In this notebook we will load and use a zero shot classification language model. Learn about the Zero Shot Classification task <a href="https://huggingface.co/tasks/zero-shot-classification" target="_blank" rel="noopener">here</a>.

We will be running SQL queries using <a href="https://jupysql.ploomber.io/en/latest/quick-start.html" target="_blank" rel="noopener"> JupySQL</a> SQL Magic.

Prior to using this notebook one needs to complete the follow steps:
1. [Create the database schema](../setup_db.ipynb).
2. [Initialize the Transformer Extension](te_init.ipynb).

In [26]:
# TODO: Move this to a separate configuration notebook. Here we just need to load this configuration from a store.
from dataclasses import dataclass

@dataclass
class SandboxConfig:
    EXTERNAL_HOST_NAME = "192.168.124.93"
    HOST_PORT = "8888"

    @property
    def EXTERNAL_HOST(self):
        return f"""{self.EXTERNAL_HOST_NAME}:{self.HOST_PORT}"""

    USER = "sys"
    PASSWORD = "exasol"
    BUCKETFS_PORT = "6666"
    BUCKETFS_USER = "w"
    BUCKETFS_PASSWORD = "write"
    BUCKETFS_USE_HTTPS = False
    BUCKETFS_SERVICE = "bfsdefault"
    BUCKETFS_BUCKET = "default"

    @property
    def EXTERNAL_BUCKETFS_HOST(self):
        return f"""{self.EXTERNAL_HOST_NAME}:{self.BUCKETFS_PORT}"""

    @property
    def BUCKETFS_URL_PREFIX(self):
        return "https://" if self.BUCKETFS_USE_HTTPS else "http://"

    @property
    def BUCKETFS_PATH(self):
        # Filesystem-Path to the read-only mounted BucketFS inside the running UDF Container
        return f"/buckets/{self.BUCKETFS_SERVICE}/{self.BUCKETFS_BUCKET}"

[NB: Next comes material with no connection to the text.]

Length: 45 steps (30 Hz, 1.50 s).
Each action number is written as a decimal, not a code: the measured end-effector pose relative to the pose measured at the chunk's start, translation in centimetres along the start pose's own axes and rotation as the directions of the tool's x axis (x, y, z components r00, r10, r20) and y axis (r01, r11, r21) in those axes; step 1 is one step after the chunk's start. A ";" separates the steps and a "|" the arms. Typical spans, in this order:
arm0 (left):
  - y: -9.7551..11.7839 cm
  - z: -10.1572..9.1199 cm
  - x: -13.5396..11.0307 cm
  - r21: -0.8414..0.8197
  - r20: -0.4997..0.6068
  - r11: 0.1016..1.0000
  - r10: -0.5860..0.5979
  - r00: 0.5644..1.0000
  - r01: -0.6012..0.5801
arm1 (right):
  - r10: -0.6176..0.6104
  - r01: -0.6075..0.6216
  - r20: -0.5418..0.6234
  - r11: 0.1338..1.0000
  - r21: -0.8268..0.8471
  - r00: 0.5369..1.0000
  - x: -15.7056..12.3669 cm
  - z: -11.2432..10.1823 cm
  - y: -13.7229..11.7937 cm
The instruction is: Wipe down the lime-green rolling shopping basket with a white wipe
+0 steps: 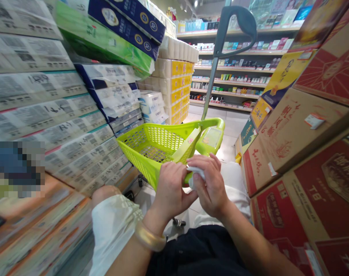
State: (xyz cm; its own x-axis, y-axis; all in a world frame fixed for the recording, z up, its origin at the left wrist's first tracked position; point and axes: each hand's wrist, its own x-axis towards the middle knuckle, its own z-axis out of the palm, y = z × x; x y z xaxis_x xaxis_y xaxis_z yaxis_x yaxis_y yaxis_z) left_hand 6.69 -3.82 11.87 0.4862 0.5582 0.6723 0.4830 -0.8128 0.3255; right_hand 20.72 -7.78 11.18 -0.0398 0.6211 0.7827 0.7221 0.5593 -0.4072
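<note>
A lime-green plastic shopping basket [137, 163] with perforated sides stands tilted in view in front of my knees; its inside shows no goods. My left hand [171, 188], with a gold bangle at the wrist, is closed over the basket's near rim. Beside it, my right hand [210, 186] is closed around a crumpled white cloth [196, 177], which touches the rim; whether it is fabric or paper I cannot tell. The basket's long grey pull handle [210, 88] rises behind it and ends in a loop grip.
Stacked tissue packs [39, 88] line the left side, with yellow-and-white packs [180, 90] farther back. Cartons [301, 126] are piled close on the right. Shelves of small goods [229, 67] stand at the back. Pale tiled floor [230, 143] shows between the stacks.
</note>
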 end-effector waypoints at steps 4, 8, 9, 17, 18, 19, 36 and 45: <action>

    SCRIPT_LANGUAGE_NAME = "PYTHON3_60"
    UDF_FLAVOR = "python3-ds-EXASOL-6.0.0"
    UDF_RELEASE= "20190116"
    UDF_CLIENT = "exaudfclient" # or for newer versions of the flavor exaudfclient_py3
    SCHEMA = "IDA"

    @property
    def SCRIPT_LANGUAGES(self):
        return f"""{self.SCRIPT_LANGUAGE_NAME}=localzmq+protobuf:///{self.BUCKETFS_SERVICE}/
            {self.BUCKETFS_BUCKET}/{self.UDF_FLAVOR}?lang=python#buckets/{self.BUCKETFS_SERVICE}/
            {self.BUCKETFS_BUCKET}/{self.UDF_FLAVOR}/exaudf/{self.UDF_CLIENT}""";

    @property
    def connection_params(self):
        return {"dns": self.EXTERNAL_HOST, "user": self.USER, "password": self.PASSWORD, "compression": True}

    @property
    def params(self):
        return {
            "script_languages": self.SCRIPT_LANGUAGES,
            "script_language_name": self.SCRIPT_LANGUAGE_NAME,
            "schema": self.SCHEMA,
            "BUCKETFS_PORT": self.BUCKETFS_PORT,
            "BUCKETFS_USER": self.BUCKETFS_USER,
            "BUCKETFS_PASSWORD": self.BUCKETFS_PASSWORD,
            "BUCKETFS_USE_HTTPS": self.BUCKETFS_USE_HTTPS,
            "BUCKETFS_BUCKET": self.BUCKETFS_BUCKET,
            "BUCKETFS_PATH": self.BUCKETFS_PATH
        }

    # Name of the BucketFS connection
    BFS_CONN = 'MyBFSConn'

    # Name of a sub-directory of the bucket root
    BFS_DIR = 'my_storage'

    # We will store all models in this sub-directory at BucketFS
    TE_MODELS_DIR = 'models'
    
    # We will save cached model in this sub-directory relative to the current directory on the local machine.
    TE_MODELS_CACHE_DIR = 'models_cache'

conf = SandboxConfig()

First let's bring up the JupySQL and connect to the database via the SQLAlchemy. Please refer to the documentation in the <a href="https://github.com/exasol/sqlalchemy-exasol" target="_blank" rel="noopener">sqlalchemy-exasol</a> for details on how to connect to the database using Exasol SQLAlchemy driver.

In [None]:
from sqlalchemy import create_engine

engine = create_engine(conf.WEBSOCKET_URL)

%load_ext sql
%sql engine

Now we will download a model from the Huggingface Hub and put into the BucketFS.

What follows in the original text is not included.